- [GOAL OF THE EXERCISE]: Find the string "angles" in the entries and copy each line that has it.

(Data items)

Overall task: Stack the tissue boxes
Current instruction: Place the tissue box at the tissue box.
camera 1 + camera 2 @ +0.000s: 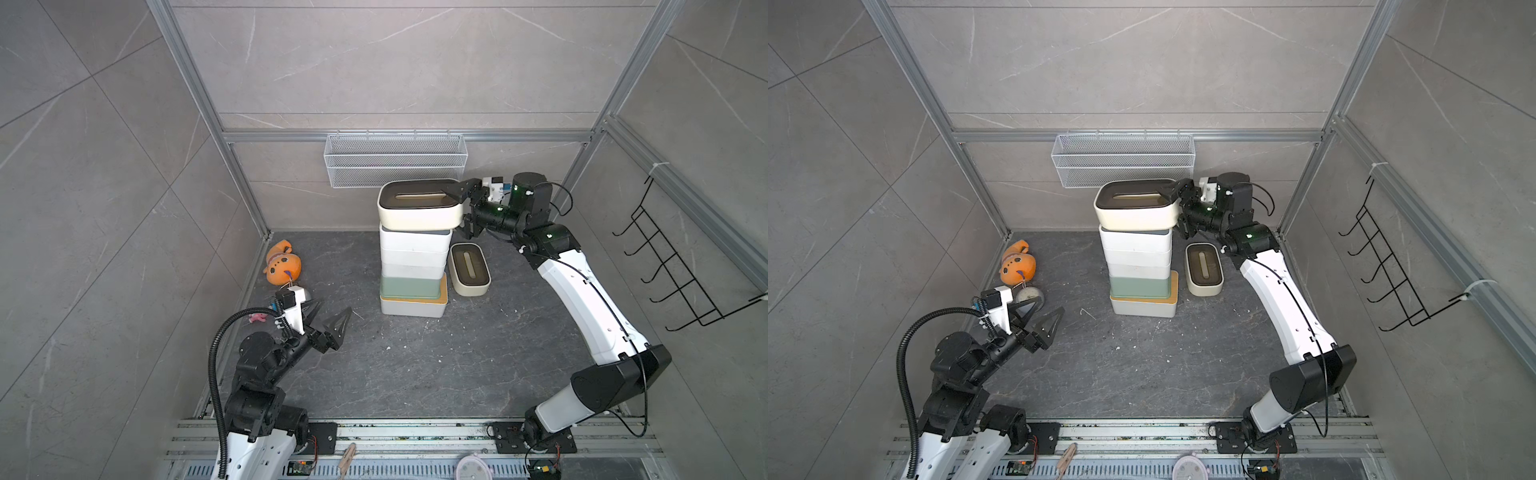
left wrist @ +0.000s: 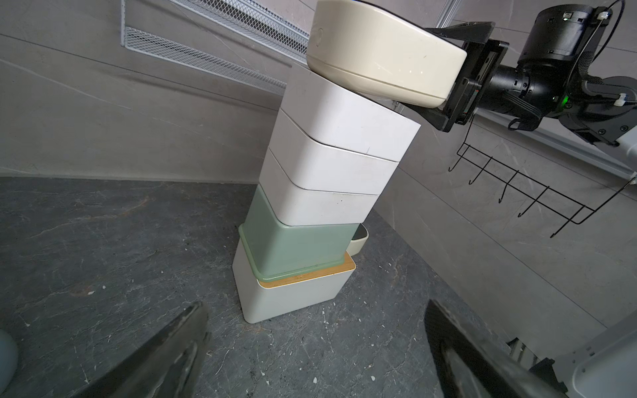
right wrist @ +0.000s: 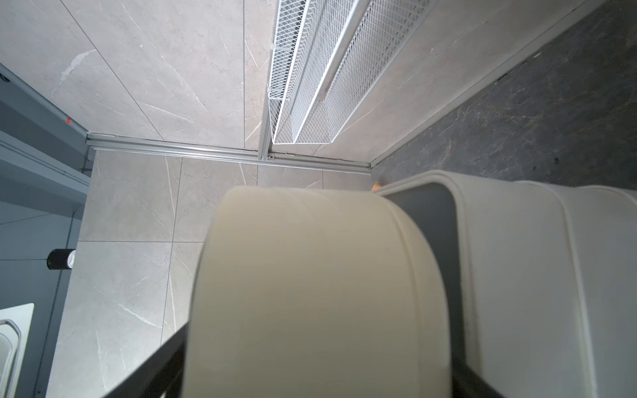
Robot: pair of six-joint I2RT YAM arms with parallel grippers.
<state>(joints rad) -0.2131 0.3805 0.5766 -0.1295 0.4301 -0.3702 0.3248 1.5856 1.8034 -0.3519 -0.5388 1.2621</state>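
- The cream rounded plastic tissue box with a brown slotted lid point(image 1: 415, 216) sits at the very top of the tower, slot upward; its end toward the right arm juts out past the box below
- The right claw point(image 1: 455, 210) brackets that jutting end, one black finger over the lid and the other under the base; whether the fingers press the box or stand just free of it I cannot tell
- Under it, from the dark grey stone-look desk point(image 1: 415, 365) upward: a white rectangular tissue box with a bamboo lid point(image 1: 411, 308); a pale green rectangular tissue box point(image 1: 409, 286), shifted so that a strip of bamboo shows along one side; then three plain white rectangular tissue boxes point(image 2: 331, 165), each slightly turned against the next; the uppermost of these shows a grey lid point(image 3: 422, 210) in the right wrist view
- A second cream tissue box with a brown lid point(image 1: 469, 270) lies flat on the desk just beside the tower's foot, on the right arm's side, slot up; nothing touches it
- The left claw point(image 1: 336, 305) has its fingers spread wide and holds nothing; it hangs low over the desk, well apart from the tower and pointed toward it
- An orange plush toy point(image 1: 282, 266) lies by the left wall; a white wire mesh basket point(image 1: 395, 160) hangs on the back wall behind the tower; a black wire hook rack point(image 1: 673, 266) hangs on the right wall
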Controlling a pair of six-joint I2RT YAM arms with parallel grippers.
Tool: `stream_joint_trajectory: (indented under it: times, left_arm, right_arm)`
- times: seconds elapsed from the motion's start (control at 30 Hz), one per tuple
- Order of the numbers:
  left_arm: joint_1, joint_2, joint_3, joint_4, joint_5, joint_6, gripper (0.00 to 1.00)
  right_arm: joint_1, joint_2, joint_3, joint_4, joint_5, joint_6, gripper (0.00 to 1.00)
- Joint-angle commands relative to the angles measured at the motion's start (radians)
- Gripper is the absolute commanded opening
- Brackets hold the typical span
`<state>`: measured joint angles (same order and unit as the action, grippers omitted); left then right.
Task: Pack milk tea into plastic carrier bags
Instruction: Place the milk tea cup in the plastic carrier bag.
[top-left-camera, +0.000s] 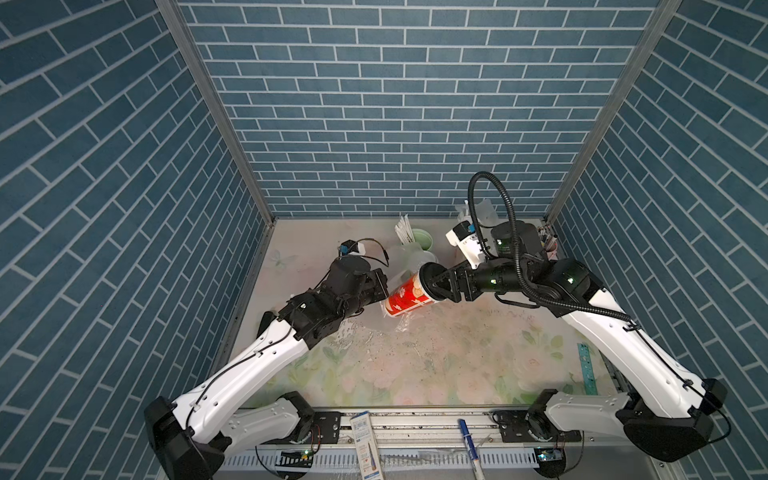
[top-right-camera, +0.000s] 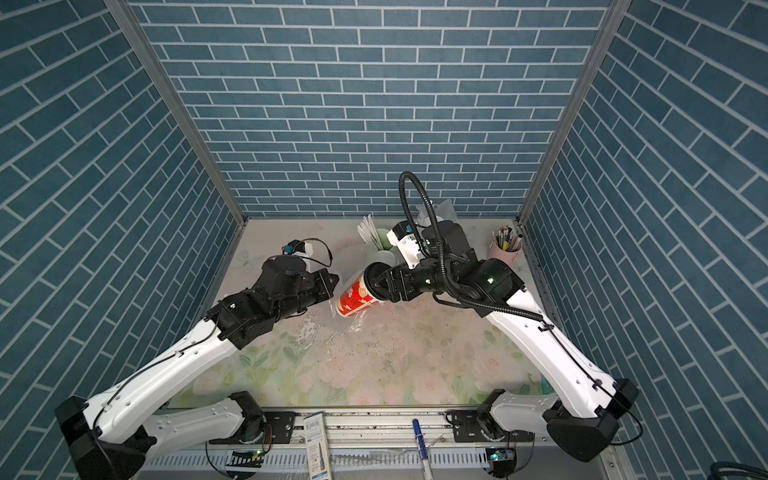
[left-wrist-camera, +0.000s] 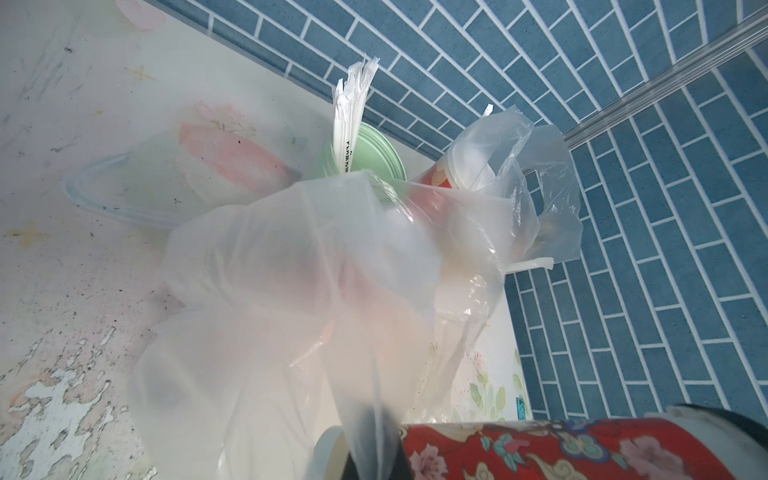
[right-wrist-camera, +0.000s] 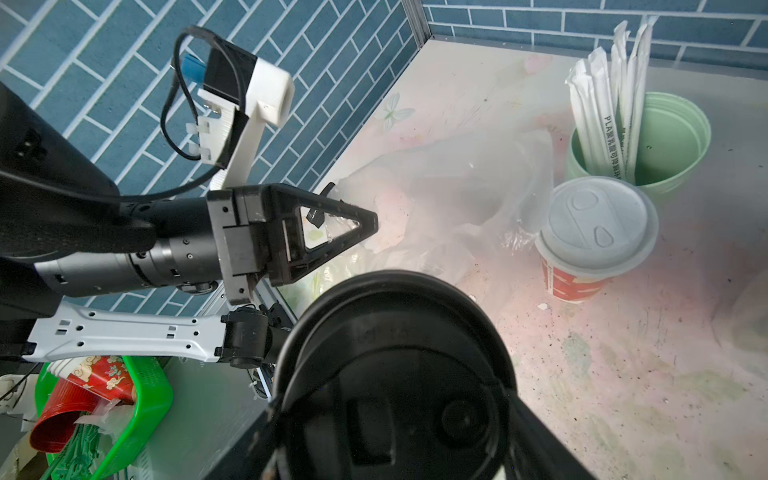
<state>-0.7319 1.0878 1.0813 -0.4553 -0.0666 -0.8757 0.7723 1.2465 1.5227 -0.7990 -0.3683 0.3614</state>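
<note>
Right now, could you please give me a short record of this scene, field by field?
left gripper: shut on bag film
right gripper: holds black-lidded cup by its lid end
black-lidded cup: red, tilted, off the table, base toward bag
white-lidded red cup: upright on table, beside straw cup
pen cup: back right corner
second bag: by back wall, contents unclear

Legible text | wrapped straws (right-wrist-camera: 607, 137) in mint-green cup (right-wrist-camera: 685, 124): black "PLA" plus Chinese characters along wrapper | carton (top-left-camera: 365, 444) on front rail (top-left-camera: 415, 420): print too small to read
</note>
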Motion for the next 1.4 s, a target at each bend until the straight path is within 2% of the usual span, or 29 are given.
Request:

- [WRITTEN ANSWER]:
- Joint-angle commands relative to the angles measured at the motion's start (radians)
`<state>`: measured joint angles (same order and unit as the action, grippers omitted); left then right.

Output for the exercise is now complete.